Please output, exactly and without pictures, the lines from the opening of the listing below through the line containing "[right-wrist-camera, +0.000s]", both included.
** DATASET EXCERPT follows **
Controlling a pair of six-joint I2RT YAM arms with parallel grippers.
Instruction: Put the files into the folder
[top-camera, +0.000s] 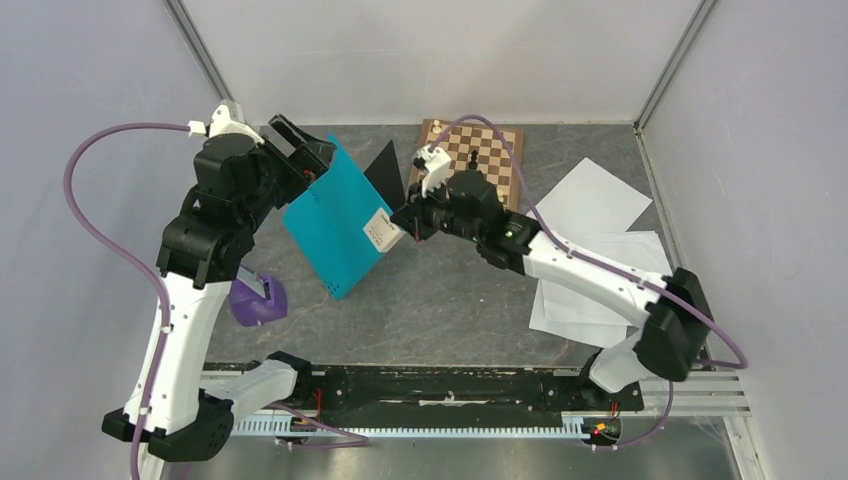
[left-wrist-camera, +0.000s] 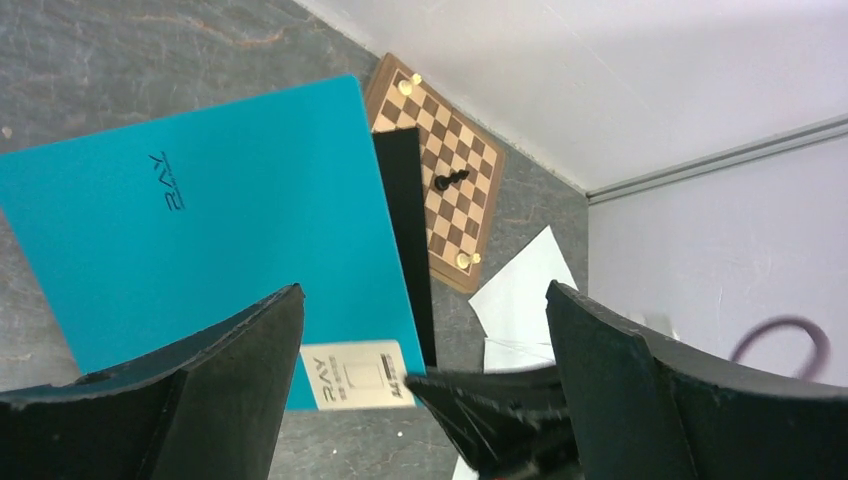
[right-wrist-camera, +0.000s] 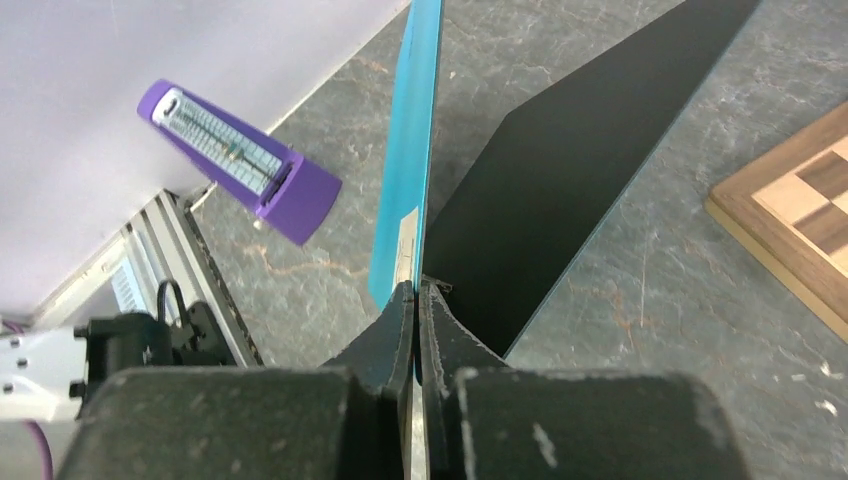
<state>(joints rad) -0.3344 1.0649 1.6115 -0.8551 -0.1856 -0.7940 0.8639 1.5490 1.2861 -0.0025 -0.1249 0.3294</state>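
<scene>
Plainly, the folder (top-camera: 335, 215) (left-wrist-camera: 200, 220) (right-wrist-camera: 415, 130) is open at the middle-left of the surface (top-camera: 450, 300). Its teal cover is raised steeply, almost edge-on to the right wrist camera, and its black inner leaf (right-wrist-camera: 560, 170) lies flat on the surface on the side toward the chessboard (top-camera: 490, 150) (left-wrist-camera: 450, 190) (right-wrist-camera: 800, 220). The teal face is turned toward the left arm. From above, the cover's edges run slantwise to the sides of the surface, and the corner bearing the small white label (top-camera: 381, 231) (left-wrist-camera: 358, 375) points at the right arm. I cannot tell for certain which pair of edges is the long one. The right fingers (top-camera: 408, 222) (right-wrist-camera: 400, 320) are pressed together on the cover's thin edge, right at that label corner, with the sheet of the cover pinched between them. The left fingers (top-camera: 300, 148) (left-wrist-camera: 240, 350) stand spread wide by the cover's back upper corner. They grip nothing, and the teal face and label show in the gap between them. Whether they touch the cover is not clear. The files (top-camera: 595, 200) (left-wrist-camera: 520, 290) lie flat and overlapping on the right side of the surface, partly under the right arm and well apart from the folder. A purple metronome (top-camera: 258, 298) (right-wrist-camera: 240, 160) stands by the left arm, near the folder's near-left edge.
</scene>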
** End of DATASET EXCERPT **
**EXERCISE SOLUTION**
Controlling a pair of six-joint I2RT YAM arms with parallel grippers.
Instruction: Put the files into the folder
[top-camera, +0.000s] 
[left-wrist-camera, +0.000s] 
[right-wrist-camera, +0.000s] 

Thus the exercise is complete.